(What is expected)
Show every line of the data where the word "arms" can be found.
[Supplied material — start]
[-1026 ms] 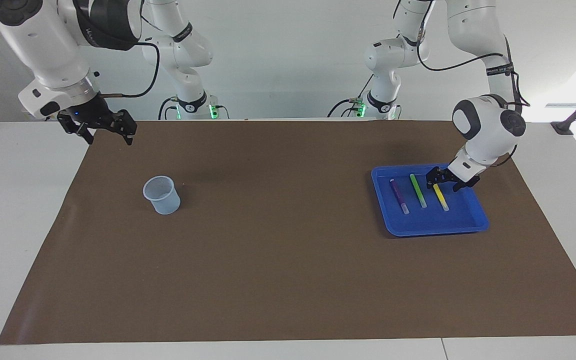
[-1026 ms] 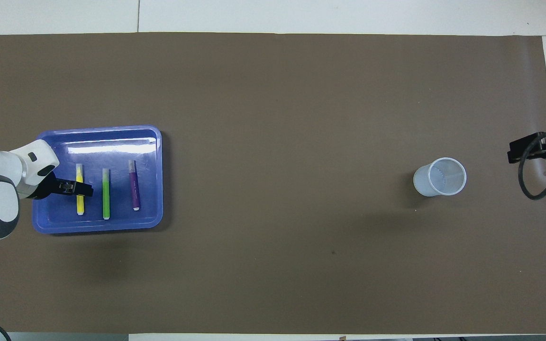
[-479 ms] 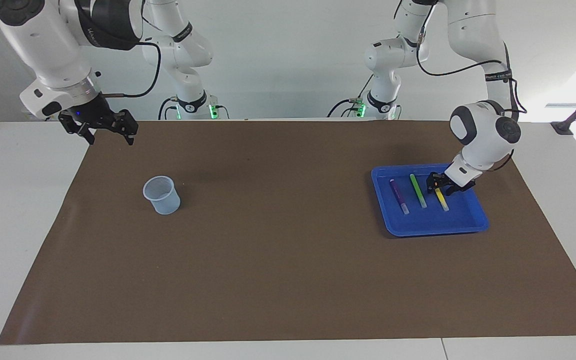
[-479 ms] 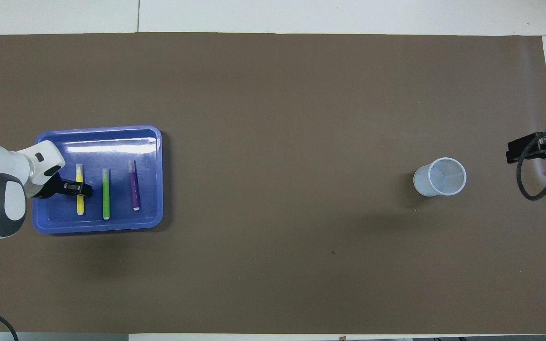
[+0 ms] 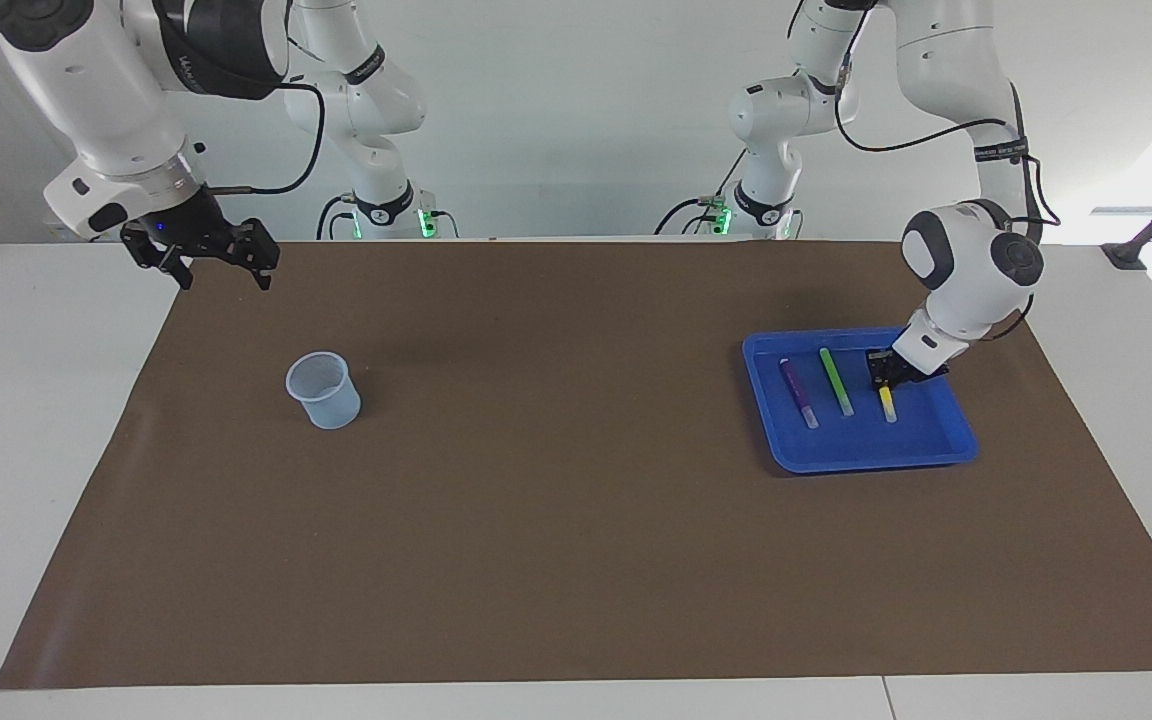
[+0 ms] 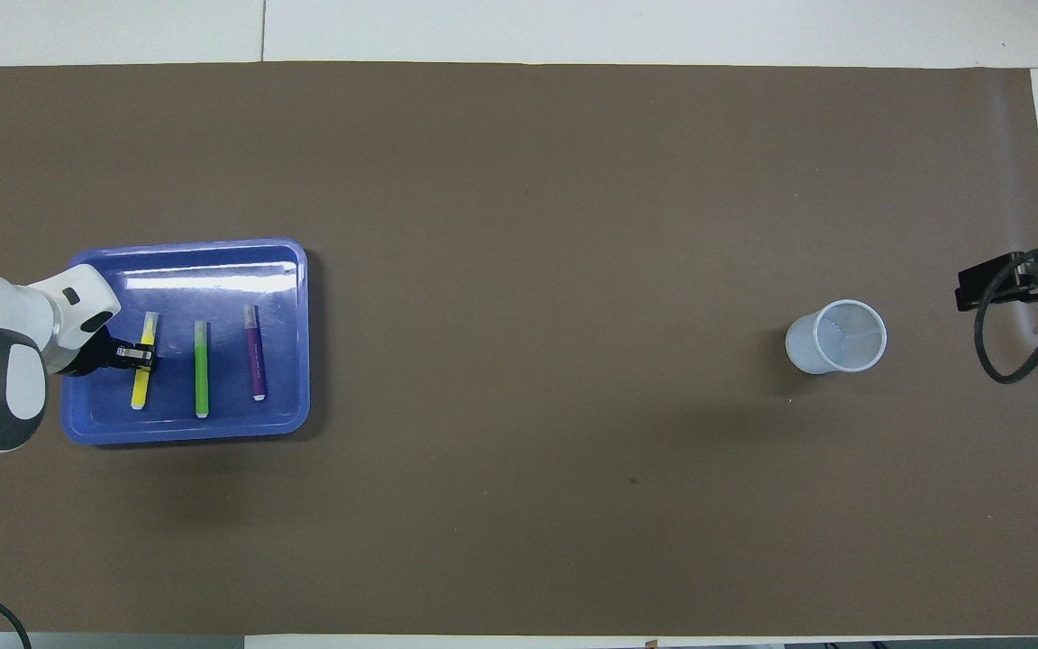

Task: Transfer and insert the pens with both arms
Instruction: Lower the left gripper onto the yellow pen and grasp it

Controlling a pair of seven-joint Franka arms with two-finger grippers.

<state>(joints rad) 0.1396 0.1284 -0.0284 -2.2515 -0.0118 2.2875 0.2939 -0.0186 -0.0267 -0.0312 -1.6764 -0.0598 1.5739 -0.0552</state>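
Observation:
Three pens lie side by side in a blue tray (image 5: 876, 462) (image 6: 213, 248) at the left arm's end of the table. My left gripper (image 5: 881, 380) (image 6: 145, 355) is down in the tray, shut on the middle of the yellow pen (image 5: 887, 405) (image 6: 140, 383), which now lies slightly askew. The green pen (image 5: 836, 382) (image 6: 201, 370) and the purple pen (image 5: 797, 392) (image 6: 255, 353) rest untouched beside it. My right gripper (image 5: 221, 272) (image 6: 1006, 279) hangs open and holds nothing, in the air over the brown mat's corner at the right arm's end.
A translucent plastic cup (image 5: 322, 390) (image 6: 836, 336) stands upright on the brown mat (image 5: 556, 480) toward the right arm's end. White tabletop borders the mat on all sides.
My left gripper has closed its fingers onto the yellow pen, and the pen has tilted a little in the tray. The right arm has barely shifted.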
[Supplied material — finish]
(Written response)
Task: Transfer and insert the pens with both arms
Controlling a pair of seven-joint Franka arms with two-finger grippers.

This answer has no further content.